Basic concepts of the model
In the context of META-SHARE, the term metadata refers to descriptions of LRs, encompassing both data (textual, multimodal/multimedia and lexical data, grammars, language models etc.) and technologies (tools/services) used for their processing. These are also found in the literature as Language Resources and Technologies (LRTs).
The mechanism we have adopted is the component-based mechanism (Component MetaData Infrastructure, CMDI), according to which semantically coherent elements are grouped together to form components [Broeder et al., 2008].
More specifically, elements are used to encode specific descriptive features of the LRs. To cater for semantic consistency with other related schemas and models, links to the conceptually same or similar existing elements in the Dublin Core (DC, www.dublincore.org) and the ISO Data Category Registry (ISO DCR, [ISO 12620, 2009]) are provided.
In addition, the notion of relations has been introduced for the encoding of linking features between resources. Relations hold between the various forms of a LR (e.g. raw and annotated resource), different LRs (e.g. a language resource and the tool that has been used to create it etc.) - irrespective of whether these are included in the META-SHARE repository or not - as well as peripheral resources (e.g. standards used, related documentation etc.). Relations are also represented as elements.
The set of all the components and elements describing specific LR types and subtypes represent the profile of this type.Obviously, certain components include information common to all types of resources (e.g. identification, contact, licensing information etc.) and are, thus, used for all LRs, while others (e.g. components including information on the contents, annotation etc.) differ across types.
In order to accommodate flexibility, the elements belong to two basic levels of description:
- an initial level providing the basic elements for the description of a resource (minimal schema), and
- a second level with a higher degree of granularity (maximal schema), providing detailed information on a resource and covering all stages of LR production and use.

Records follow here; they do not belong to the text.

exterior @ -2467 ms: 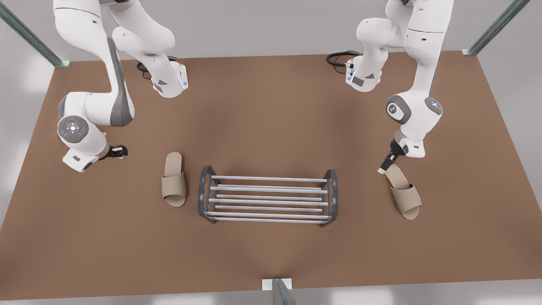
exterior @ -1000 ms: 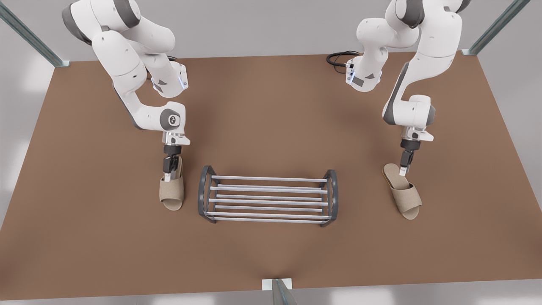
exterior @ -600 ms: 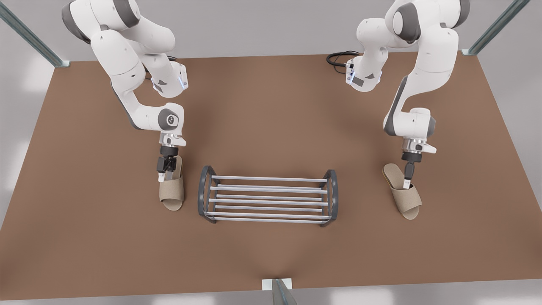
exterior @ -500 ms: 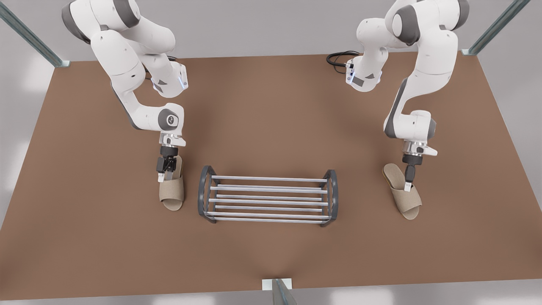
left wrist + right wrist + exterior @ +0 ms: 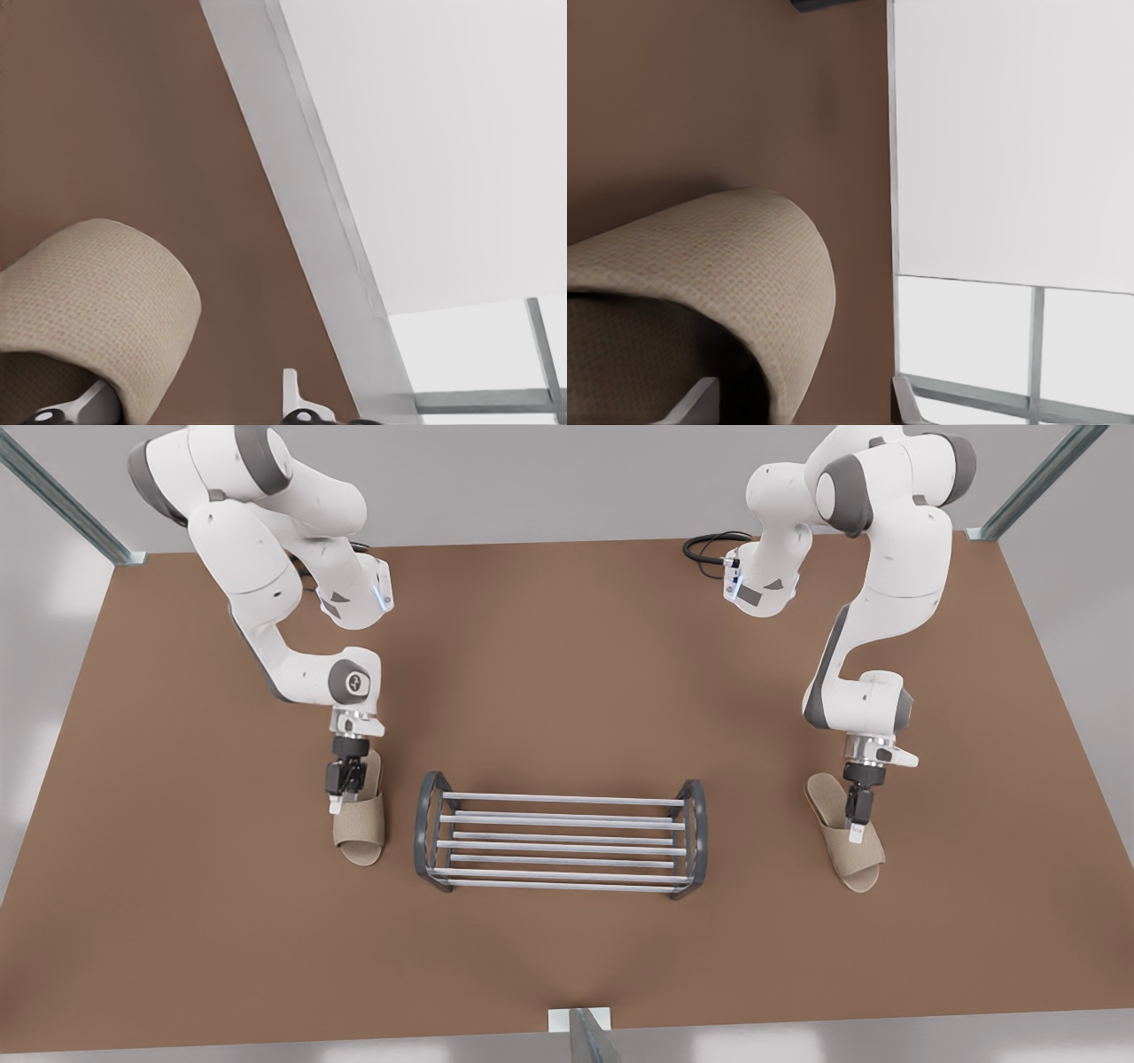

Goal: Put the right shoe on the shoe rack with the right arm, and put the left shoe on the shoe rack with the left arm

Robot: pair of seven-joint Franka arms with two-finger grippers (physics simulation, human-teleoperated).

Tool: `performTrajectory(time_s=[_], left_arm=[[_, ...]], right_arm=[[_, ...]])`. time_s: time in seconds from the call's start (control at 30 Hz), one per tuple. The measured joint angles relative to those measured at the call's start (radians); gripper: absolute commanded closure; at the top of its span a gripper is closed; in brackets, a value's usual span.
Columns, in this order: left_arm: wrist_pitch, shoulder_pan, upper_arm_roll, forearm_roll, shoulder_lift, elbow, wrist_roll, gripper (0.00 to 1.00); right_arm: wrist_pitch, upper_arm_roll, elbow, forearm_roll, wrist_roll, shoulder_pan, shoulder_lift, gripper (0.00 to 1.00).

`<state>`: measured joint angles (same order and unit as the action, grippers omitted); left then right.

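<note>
The left shoe, a beige open-toe slipper, lies just to the front view's left of the shoe rack. My left gripper is down at its outer side and open. One finger sits under the strap and the other outside it. The right shoe lies to the front view's right of the rack. My right gripper is open over its strap, with one finger inside and one finger outside.
The brown table has bare room behind and in front of the rack. Both arm bases stand at the far edge, with a black cable by one. Metal posts rise at the far corners, and a bracket sits mid near edge.
Both grippers have come down and forward along their slippers onto the straps. The right shoe has turned slightly, its toe now nearer the table's near edge.
</note>
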<state>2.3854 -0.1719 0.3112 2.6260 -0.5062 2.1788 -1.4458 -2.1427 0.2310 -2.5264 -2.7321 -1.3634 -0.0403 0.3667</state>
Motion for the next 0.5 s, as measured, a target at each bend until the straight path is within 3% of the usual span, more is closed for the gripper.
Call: performTrajectory(time_s=[0.03, 0.23, 0.5], left_arm=[[0.001, 0.0, 0.0, 0.0, -0.001, 0.0, 0.005, 0.33], [0.001, 0.0, 0.0, -0.001, -0.018, -0.008, 0.028, 0.33], [-0.001, 0.0, 0.0, -0.001, -0.048, -0.027, 0.05, 0.33]], right_arm=[[0.0, -0.001, 0.001, -0.006, -0.002, 0.0, 0.0, 0.28], [0.0, -0.002, 0.01, -0.031, -0.01, 0.0, 0.004, 0.46], [0.0, -0.004, 0.013, -0.042, -0.016, 0.0, 0.012, 0.58]])
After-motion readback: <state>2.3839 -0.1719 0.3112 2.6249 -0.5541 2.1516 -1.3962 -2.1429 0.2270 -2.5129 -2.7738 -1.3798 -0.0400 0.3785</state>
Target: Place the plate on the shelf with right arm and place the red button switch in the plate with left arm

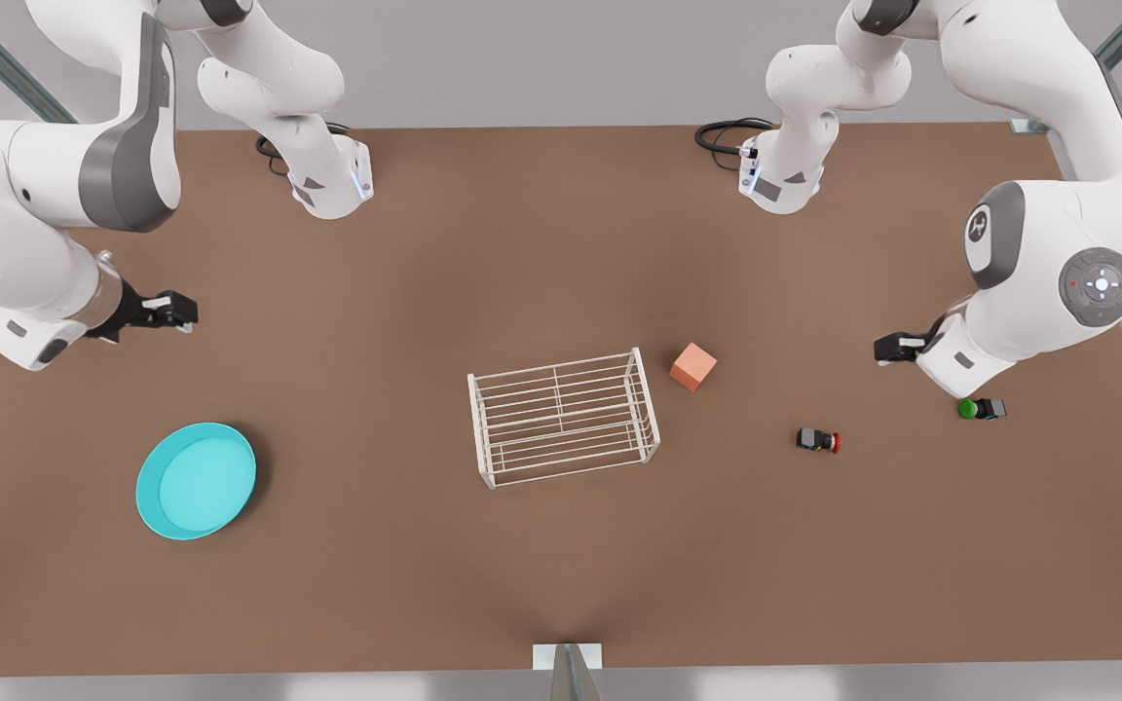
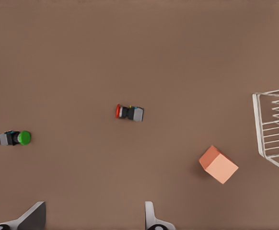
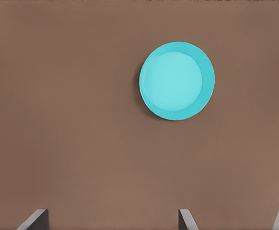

The minimal schema contains those elements considered indispensable for LR description (from the provider's perspective) and identification (from the consumer's perspective). It takes into account the views expressed in the user survey conducted in the framework of WP7 (see [Federmann et al., 2011]) concerning which features are considered sufficient to give a sound "identity" to a resource; discussions taken up within the extended metadata group concerning the need of specific features have also fed the specifications of the minimal schema.
These two levels contain four classes of elements: the first level contains mandatory and condition-dependent mandatory elements (i.e. to be filled in when specific conditions are met), while the second level includes recommended and optional elements.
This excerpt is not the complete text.